Foto: Roberto La Forgia (Flickr.com)
Claudio Spagnolo

Delle sconfitte registrate nella prima giornata dei play off, quella che sul campo ha subito il Catania – dovendosi per forza di cose considerare sconfitta il pareggio in una partita che si doveva soltanto vincere – non mi pare né la più grave né la più preoccupante. Non è grave, perché neanche il più ottimista tra noi si sarebbe aspettato un’improvvisa metamorfosi dell’amorfo drappello che ci ha intristito per tutto l’arco del campionato. E neppure è preoccupante, perché di preoccuparci si è abbondantemente incaricato quanto accaduto da settembre a oggi, per non dir nulla dei tre anni precedenti.

Ma c’è una seconda sconfitta da registrare. Che non interessa stavolta il Catania, ma il sistema calcio nel suo complesso. Sistema che – quali che siano state le motivazioni addotte per la decisione, e a prescindere dalla disparità di giudizio rispetto ad altre gare non meno a rischio – si è ufficialmente dichiarato impotente a garantire l’ordine pubblico in un qualunque Juve Stabia-Catania. Una gara anonima, sì, ma anche una sfida da dentro o fuori per i play off. Che è cosa diversa, ben s’intende, da una delle trentotto gare di campionato che tutte le squadre devono regolarmente disputare. Se davvero non c’è modo di giocare partite del genere, in normali condizioni di sicurezza, con gli spalti colorati da entrambe le tifoserie, tanto varrebbe, queste partite, non giocarle.

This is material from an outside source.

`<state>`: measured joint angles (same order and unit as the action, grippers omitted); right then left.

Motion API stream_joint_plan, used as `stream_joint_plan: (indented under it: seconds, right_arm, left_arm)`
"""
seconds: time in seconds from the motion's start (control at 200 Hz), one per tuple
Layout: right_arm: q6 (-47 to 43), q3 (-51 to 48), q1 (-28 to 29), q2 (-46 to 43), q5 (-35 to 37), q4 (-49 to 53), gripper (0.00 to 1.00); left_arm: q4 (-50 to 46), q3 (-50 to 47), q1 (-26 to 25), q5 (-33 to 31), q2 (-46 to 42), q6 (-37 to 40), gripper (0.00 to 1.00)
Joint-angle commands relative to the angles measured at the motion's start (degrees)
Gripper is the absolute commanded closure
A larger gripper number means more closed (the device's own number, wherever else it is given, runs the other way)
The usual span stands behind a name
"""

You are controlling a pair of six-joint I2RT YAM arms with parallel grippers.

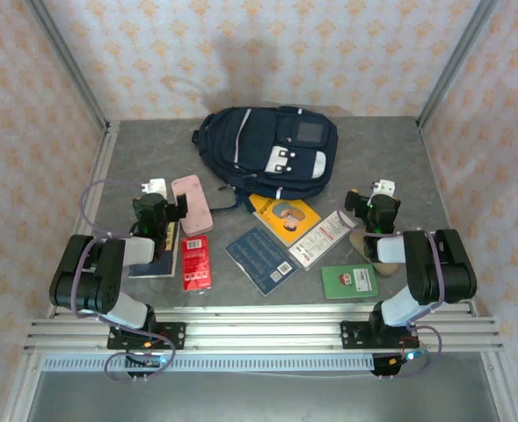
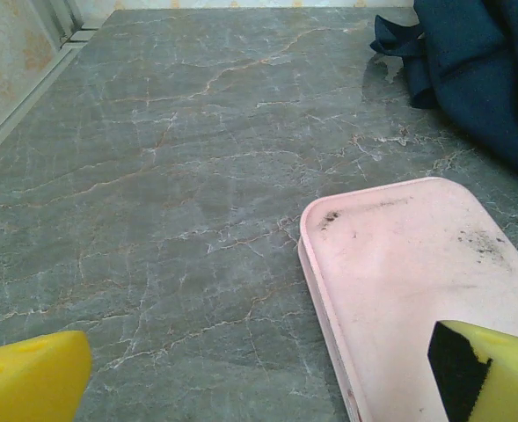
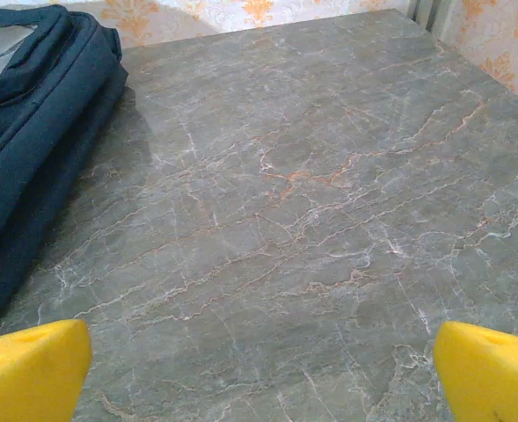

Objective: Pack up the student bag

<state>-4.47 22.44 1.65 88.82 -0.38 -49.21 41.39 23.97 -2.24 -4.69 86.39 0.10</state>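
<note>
Yellow fingers [image 2: 30, 374] of the left gripper [image 2: 259, 378] stood wide apart and held nothing, one tip over bare table and the other above a pink case [image 2: 417, 281]. The right gripper [image 3: 259, 369] was just as wide and empty above the bare surface.

The student bag [image 1: 267, 151], the biggest thing there, lay flat at the far middle of the table. It was navy fabric with white and grey front patches, a thin light stripe and dark straps.

The left arm [image 1: 91, 272] and right arm [image 1: 430, 264] were each folded back on themselves. Their wrists were low and pointed toward the far wall.

The table [image 1: 390, 149] was grey and marbled, ringed by walls [image 1: 241, 44] papered in an orange pattern. Nearer than the bag lay a blue book [image 1: 260, 259], a yellow book [image 1: 285, 217], a white leaflet [image 1: 320, 237], a red booklet [image 1: 195, 264] and a green card [image 1: 348, 281]. A tan object [image 1: 368, 251] by the right forearm may have been a pouch.
</note>
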Motion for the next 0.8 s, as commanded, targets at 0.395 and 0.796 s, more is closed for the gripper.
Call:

Perché una formula che lascia che gli ultimi esiti di un campionato siano così fortemente condizionati dal fattore campo non può permettersi – sia detto in generale, a prescindere dal Catania – di sbilanciare ulteriormente il rapporto tra le due squadre che devono contendersi il passaggio al turno successivo.

Ma forse, pensandoci bene, c’è una terza sconfitta di cui prendere atto. Che interessa anch’essa, a mio parere, l’intero sistema del calcio, o perlomeno quello di Lega Pro. Perché c’è da chiedersi che senso abbia iscrivere ai play off quasi metà delle squadre del campionato – ivi comprese squadre che i play off non li hanno meritati, come è stato certamente del Catania – escludendo in sostanza solo quelle a rischio retrocessione e pochissime altre formazioni cui si concedono le ferie anticipate. Ho la brutta sensazione che queste competizioni di fine stagione, che rischiano di capovolgere i valori e i verdetti maturati in mesi e mesi di campionato, abbiano fino a un certo punto a che vedere con il desiderio di aggiungere bellezza e interesse alla competizione. E non sono neanche sicuro che servano a produrre chissà quali guadagni. Temo invece che nascano dalla necessità di dare a tutte le squadre un obiettivo minimo per cui combattere fino all’ultimo minuto della stagione. Necessità a sua volta derivata dall’amara constatazione – magari confermata da qualche flusso anomalo nelle scommesse – che, quando una squadra non ha più nulla da chiedere al campionato, nessuno ha diritto di aspettarsi che si impegni, che affronti l’avversario con leale agonismo e che ciò non ispiri intese, più o meno tacite, per risultati comodi, prevedibili o peggio combinati. In altre parole, temo che quest’estensione indiscriminata dei play off sia un espediente che il calcio s’è dovuto inventare per inseguire un livello decente di lealtà sportiva. Ma, se non c’è altro modo per ottenere dallo sport ciò che, dello sport, dovrebbe essere l’essenza, vuol dire che ad aver perso, anche in questo caso, è lo sport stesso.

E comunque è ancora qui, in questa periferia del calcio, che ci toccherà continuare ad abitare. Per demerito di chi doveva rappresentarci, e ha deciso di farlo tradendo la nostra storia sportiva e i nostri valori.